# TASK DIRECTIONS
Reproduce the listing below from the line with "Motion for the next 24" to the line with "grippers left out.", both lines included, character for character, minus any pictures.

===== EXCERPTED DATA

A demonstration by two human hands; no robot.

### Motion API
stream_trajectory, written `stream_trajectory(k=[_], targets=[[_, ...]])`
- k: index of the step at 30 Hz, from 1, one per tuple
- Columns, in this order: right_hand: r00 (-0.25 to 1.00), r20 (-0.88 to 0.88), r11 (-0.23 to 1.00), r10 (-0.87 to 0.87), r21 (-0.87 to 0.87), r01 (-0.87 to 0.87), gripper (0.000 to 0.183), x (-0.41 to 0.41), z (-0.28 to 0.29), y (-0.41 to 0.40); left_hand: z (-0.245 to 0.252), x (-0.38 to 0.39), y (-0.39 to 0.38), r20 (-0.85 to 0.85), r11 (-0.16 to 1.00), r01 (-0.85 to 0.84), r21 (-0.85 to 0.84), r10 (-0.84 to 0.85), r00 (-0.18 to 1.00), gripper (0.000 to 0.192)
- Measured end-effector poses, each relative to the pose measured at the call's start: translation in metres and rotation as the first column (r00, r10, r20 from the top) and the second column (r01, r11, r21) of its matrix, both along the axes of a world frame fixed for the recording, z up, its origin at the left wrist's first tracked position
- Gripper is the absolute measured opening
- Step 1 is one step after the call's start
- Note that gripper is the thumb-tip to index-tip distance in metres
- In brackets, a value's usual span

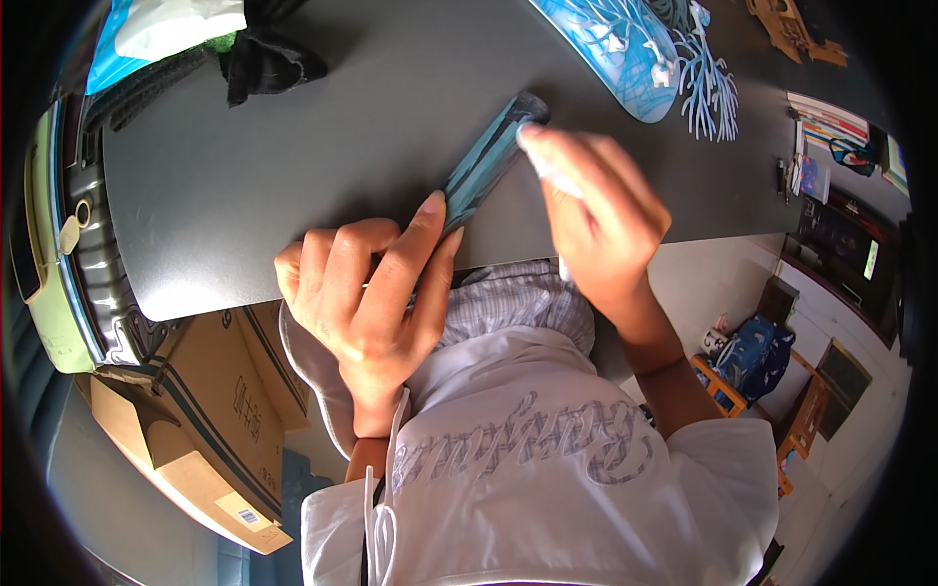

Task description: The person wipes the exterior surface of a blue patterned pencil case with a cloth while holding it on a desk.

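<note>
On the dark table (pixel 293 146) a flat dark-and-teal strip (pixel 484 161) lies diagonally, its rounded dark end pointing away from me; I cannot tell its material. My left hand (pixel 374 286) grips its near end between thumb and fingers at the table's edge. Over the far end is my right hand (pixel 601 205), slightly blurred, with a crumpled white tissue or cloth (pixel 553 172) pinched in its curled fingers. Whether the white piece touches the strip is hard to tell.
A blue-and-white board with small white figures (pixel 637 88) and blue branching strands (pixel 707 88) lie at the upper right. Black fabric (pixel 271 69) and a blue-and-white bag (pixel 168 29) sit upper left. Cardboard boxes (pixel 212 403) stand below the table's left end.
</note>
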State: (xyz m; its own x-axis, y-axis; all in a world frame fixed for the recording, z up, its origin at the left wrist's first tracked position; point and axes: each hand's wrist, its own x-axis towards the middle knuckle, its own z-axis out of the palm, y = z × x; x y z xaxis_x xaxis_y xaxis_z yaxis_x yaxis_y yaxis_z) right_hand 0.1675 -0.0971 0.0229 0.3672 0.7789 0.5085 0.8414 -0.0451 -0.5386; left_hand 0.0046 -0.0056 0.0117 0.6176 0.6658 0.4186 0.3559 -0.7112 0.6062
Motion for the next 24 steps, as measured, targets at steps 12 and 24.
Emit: stream_trajectory(k=[12,24], targets=[[1.000,0.029,1.000,0.000,0.016,-0.001,0.030,0.006,-0.003,0.000,-0.001,0.001,-0.002,0.001,1.000,-0.007,0.019,0.006,1.000,0.033],[1.000,0.019,1.000,-0.006,0.009,0.006,0.030,0.008,-0.003,-0.001,-0.003,0.002,-0.002,0.022,0.999,-0.016,0.028,0.016,1.000,0.032]])
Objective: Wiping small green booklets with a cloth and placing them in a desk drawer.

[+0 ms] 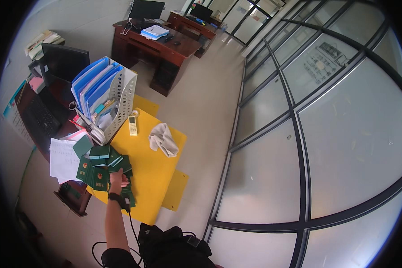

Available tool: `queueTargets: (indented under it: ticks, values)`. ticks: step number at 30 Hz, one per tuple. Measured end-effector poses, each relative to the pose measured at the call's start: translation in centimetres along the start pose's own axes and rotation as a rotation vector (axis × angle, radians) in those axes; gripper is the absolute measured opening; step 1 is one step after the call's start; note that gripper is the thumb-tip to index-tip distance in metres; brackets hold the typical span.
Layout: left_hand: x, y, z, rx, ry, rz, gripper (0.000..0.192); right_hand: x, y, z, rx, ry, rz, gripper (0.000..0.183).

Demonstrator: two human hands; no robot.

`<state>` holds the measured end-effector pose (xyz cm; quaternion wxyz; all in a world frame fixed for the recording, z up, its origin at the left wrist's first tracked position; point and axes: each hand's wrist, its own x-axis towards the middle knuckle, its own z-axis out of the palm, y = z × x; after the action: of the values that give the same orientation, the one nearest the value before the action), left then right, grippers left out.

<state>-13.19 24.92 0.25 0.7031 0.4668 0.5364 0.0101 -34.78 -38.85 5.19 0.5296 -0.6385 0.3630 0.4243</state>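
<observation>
My left hand (pixel 119 179), with a black strap at the wrist, reaches over a spread of dark green booklets (pixel 99 179). Its fingers are bent and touch or nearly touch the booklets at the right side of the spread; whether one is gripped I cannot tell. Some booklets carry a gold and red emblem. Sheets of paper with writing (pixel 65 159) lie left of them, partly under a green booklet. A crumpled pale cloth (pixel 163 140) and a white remote control (pixel 133 126) rest on the yellow tabletop (pixel 150 174). My right hand is out of view.
A perforated file holder (pixel 125 90) with blue folders stands behind the booklets. Left of it are a monitor (pixel 65 62) and a keyboard (pixel 43 115). An open drawer (pixel 73 199) juts out below the papers. A black cable (pixel 132 227) hangs near my left arm. Framed glass panels (pixel 261 177) run along the right.
</observation>
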Motion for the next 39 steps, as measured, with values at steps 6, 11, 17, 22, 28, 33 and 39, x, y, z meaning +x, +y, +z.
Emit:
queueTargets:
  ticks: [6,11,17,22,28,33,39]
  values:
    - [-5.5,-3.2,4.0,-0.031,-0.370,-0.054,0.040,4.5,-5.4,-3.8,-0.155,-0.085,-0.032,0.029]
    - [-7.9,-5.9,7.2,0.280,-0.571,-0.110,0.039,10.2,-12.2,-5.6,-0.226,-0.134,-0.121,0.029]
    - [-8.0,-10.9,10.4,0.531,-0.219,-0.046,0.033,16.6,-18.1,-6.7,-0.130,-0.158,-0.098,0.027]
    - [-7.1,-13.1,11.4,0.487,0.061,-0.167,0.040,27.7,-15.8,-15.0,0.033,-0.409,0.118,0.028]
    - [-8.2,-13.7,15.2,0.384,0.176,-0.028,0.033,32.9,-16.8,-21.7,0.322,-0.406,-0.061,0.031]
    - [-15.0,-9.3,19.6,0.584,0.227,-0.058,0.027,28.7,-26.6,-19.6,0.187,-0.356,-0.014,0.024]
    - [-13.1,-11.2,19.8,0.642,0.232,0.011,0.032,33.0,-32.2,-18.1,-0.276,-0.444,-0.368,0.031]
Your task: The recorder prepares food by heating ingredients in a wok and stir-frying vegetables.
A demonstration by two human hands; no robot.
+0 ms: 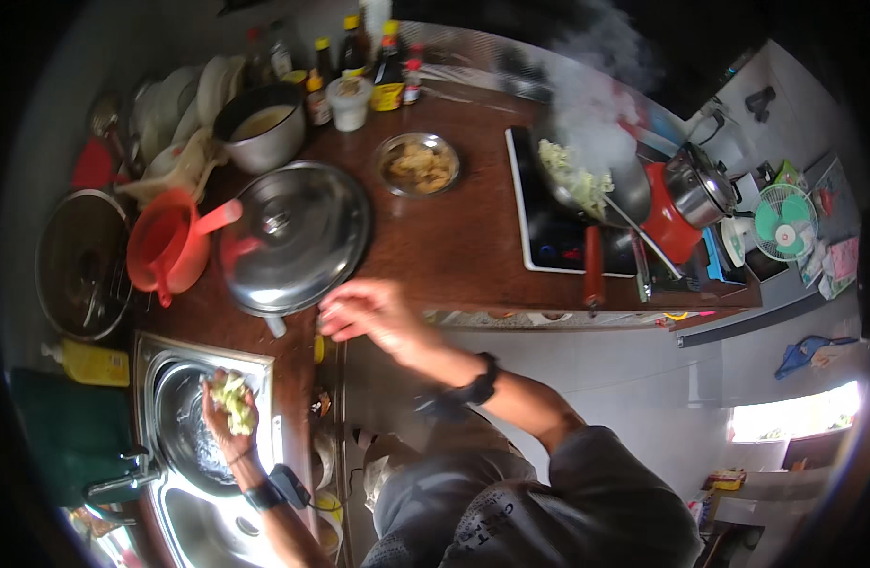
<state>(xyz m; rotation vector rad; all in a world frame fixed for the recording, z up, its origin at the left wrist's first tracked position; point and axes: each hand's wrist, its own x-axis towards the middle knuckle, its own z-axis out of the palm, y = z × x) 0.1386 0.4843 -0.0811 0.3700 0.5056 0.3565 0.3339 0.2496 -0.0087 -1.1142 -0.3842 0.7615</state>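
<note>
Pale green chopped vegetable pieces fill my left hand, palm up over a steel basin in the sink's upper bowl. Slightly blurred, my right hand is near the rim of a large steel lid; its fingers are curled, and whether it holds anything I cannot tell. Farther right, a steaming wok with similar green pieces and a metal spatula stands on a black induction cooktop. A steel bowl of browned food sits on the brown counter.
A red plastic colander, a glass lid and a grey pot crowd the counter's left side. Sauce bottles line the back. A lidded steel pot stands right of the wok. The faucet is beside the sink.
</note>
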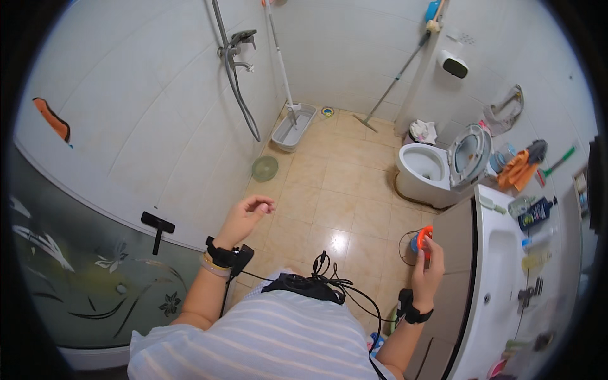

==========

# WRITTEN RESPONSE
Motion for the next 24 steps, as measured, targets at steps 12 and 24.
Emit: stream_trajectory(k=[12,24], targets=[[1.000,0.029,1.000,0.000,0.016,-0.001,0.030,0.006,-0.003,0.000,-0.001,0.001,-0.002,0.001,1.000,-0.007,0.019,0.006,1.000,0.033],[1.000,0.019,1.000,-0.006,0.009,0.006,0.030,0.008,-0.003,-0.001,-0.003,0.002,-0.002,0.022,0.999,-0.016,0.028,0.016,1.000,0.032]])
Objective: Wiping small green booklets with a cloth and placing them in a desk drawer.

[+0 ms] 

Available tool: `queueTargets: (indented under it: ticks, values)`. ticks: step number at 30 Hz, one per tuple. Measured end-effector poses, each relative to the pose measured at the call's start: translation in centimetres along the start pose's own axes and rotation as a rotation vector (axis × angle, radians) in those axes; gripper is the absolute measured opening; step 1 is one step after the call's start; note that gripper is the thumb-tip to index-tip distance in metres; brackets hold the typical span.
Layout: left_hand: x, y, z, rx, ry, rz, gripper (0.000..0.192); right_hand: x, y, z, rx, ry, rz, gripper (0.000..0.183).

Demonstrator: two human hands; no robot.

`<state>` holds the measured end-effector pose (xyz cm; quaternion wxyz; all in a world frame fixed for the recording, z up, its origin at the left wrist's first tracked position; point and axes: each hand's wrist, its own x-axis towards the middle knuckle, its own z-axis out of the palm, y = z × x; after the action: of the values that give the same orientation, the one nearest the value before the action), left then right, grippers left out.

This exercise requires no further answer.